Pockets of the area are so bleak that Stanley Kubrick used them to film his 1971 film A Clockwork Orange, a movie about violent delinquents in a dystopian future Britain.
Ranked among the most deprived in England, according to the local authorities, the district is home to people speaking nearly 200 different languages. A quarter of residents were born overseas.
Scarred by high levels of unemployment and social deprivation, locals say the area’s character has undergone a transformation in recent years.
“I’ve got an eight-year old. At six years old, I was out playing on the street myself. He doesn’t go out on the street,” said Gary Craig, an unemployed 44-year-old who lives close to the scene of the murder.
Like many local whites, he blames the arrival of outsiders: “The influx of foreigners into this area in the last five years is totally ridiculous.”
Woolwich, home to a military barracks for units which have fought in Afghanistan and Iraq, has been targeted before by Irish Republican militants.
In 1974, the IRA planted a bomb in a local pub near the barracks, killing two people, including one soldier. And in 1983, it blew up a guards room in the barracks, injuring five.
In 2011, Woolwich was hit hard by city-wide riots when shops, a pub, and a police car were set on fire as an estimated 300 rioters looted the town centre.
Today, Woolwich town centre is dominated by pawnbrokers, betting shops, small kiosks to send money abroad, and specialised African and Asian food suppliers, including several Halal butchers.
Change of another kind is coming.

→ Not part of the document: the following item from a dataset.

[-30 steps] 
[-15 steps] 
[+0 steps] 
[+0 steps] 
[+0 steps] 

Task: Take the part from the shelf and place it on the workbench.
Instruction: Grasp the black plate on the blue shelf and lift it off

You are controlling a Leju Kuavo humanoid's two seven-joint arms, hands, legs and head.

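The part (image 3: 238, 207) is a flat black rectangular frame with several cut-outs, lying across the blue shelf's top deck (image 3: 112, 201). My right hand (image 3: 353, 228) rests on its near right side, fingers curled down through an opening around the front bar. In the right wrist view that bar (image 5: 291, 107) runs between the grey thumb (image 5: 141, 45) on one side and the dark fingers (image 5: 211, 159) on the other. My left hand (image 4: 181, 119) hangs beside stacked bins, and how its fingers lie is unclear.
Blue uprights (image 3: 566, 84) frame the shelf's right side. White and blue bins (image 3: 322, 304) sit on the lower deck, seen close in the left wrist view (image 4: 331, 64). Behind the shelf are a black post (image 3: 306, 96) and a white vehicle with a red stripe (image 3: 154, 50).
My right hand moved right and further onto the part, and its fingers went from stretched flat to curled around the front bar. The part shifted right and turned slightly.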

On the other side of the road from the mosque, cranes are working on a new rail link that will radically improve access to central London.
A giant Tesco supermarket, one of the biggest in Britain, opened last year, and parts of the Royal Arsenal - the disused riverside arms-making complex - are being turned into upscale flats.
Opposite Tesco’s gleaming facade, Qudeer Ahmed, a 32-year-old Halal fishmonger, said he hoped people wouldn’t think all Muslims were like the two murder suspects.
“Not everybody is like them,” he said. “I don’t know why they do things like this. Muslims are a peaceful people.”